**What this task involves**
Nothing in the data should be altered when it is repeated in full.

◆ ◆ ◆ ◆

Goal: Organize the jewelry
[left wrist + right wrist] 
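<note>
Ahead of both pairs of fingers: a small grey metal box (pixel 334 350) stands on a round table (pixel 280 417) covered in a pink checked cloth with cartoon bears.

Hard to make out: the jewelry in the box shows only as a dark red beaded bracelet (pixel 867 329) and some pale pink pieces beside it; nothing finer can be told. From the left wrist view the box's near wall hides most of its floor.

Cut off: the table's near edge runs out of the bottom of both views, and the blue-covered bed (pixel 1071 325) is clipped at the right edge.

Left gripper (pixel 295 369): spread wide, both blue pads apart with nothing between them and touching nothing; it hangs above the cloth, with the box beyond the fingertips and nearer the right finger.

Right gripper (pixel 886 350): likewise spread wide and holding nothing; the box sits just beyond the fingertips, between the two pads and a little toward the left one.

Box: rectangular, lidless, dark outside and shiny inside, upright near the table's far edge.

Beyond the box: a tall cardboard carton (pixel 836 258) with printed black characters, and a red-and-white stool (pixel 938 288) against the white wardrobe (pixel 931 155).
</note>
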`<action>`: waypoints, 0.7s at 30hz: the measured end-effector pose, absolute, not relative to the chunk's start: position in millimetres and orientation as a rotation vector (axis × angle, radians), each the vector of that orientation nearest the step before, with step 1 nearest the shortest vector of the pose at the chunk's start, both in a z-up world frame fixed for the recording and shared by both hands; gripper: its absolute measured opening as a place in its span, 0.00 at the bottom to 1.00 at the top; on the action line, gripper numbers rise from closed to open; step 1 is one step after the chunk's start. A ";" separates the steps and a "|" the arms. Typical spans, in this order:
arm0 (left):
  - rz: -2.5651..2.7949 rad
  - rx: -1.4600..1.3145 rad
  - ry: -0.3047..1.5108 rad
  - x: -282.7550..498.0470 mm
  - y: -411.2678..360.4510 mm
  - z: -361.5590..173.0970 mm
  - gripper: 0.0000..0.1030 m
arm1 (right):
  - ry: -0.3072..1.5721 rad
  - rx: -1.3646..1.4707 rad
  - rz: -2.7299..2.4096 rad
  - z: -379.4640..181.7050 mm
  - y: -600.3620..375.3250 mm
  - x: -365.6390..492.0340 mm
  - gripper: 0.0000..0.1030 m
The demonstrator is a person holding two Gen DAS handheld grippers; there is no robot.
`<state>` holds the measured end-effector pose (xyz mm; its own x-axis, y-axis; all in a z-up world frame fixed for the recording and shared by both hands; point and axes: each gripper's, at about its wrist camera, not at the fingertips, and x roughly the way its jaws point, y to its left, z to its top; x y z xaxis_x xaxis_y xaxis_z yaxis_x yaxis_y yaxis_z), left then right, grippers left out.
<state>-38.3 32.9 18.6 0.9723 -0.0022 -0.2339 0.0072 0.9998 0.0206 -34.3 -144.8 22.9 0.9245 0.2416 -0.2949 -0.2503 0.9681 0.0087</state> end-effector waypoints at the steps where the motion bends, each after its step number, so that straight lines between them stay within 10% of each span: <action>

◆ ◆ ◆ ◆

**Response to this exercise**
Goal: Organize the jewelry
[left wrist + right wrist] 
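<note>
Ahead of both pairs of fingers: a small grey metal box (pixel 334 350) stands on a round table (pixel 280 417) covered in a pink checked cloth with cartoon bears.

Hard to make out: the jewelry in the box shows only as a dark red beaded bracelet (pixel 867 329) and some pale pink pieces beside it; nothing finer can be told. From the left wrist view the box's near wall hides most of its floor.

Cut off: the table's near edge runs out of the bottom of both views, and the blue-covered bed (pixel 1071 325) is clipped at the right edge.

Left gripper (pixel 295 369): spread wide, both blue pads apart with nothing between them and touching nothing; it hangs above the cloth, with the box beyond the fingertips and nearer the right finger.

Right gripper (pixel 886 350): likewise spread wide and holding nothing; the box sits just beyond the fingertips, between the two pads and a little toward the left one.

Box: rectangular, lidless, dark outside and shiny inside, upright near the table's far edge.

Beyond the box: a tall cardboard carton (pixel 836 258) with printed black characters, and a red-and-white stool (pixel 938 288) against the white wardrobe (pixel 931 155).
</note>
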`<action>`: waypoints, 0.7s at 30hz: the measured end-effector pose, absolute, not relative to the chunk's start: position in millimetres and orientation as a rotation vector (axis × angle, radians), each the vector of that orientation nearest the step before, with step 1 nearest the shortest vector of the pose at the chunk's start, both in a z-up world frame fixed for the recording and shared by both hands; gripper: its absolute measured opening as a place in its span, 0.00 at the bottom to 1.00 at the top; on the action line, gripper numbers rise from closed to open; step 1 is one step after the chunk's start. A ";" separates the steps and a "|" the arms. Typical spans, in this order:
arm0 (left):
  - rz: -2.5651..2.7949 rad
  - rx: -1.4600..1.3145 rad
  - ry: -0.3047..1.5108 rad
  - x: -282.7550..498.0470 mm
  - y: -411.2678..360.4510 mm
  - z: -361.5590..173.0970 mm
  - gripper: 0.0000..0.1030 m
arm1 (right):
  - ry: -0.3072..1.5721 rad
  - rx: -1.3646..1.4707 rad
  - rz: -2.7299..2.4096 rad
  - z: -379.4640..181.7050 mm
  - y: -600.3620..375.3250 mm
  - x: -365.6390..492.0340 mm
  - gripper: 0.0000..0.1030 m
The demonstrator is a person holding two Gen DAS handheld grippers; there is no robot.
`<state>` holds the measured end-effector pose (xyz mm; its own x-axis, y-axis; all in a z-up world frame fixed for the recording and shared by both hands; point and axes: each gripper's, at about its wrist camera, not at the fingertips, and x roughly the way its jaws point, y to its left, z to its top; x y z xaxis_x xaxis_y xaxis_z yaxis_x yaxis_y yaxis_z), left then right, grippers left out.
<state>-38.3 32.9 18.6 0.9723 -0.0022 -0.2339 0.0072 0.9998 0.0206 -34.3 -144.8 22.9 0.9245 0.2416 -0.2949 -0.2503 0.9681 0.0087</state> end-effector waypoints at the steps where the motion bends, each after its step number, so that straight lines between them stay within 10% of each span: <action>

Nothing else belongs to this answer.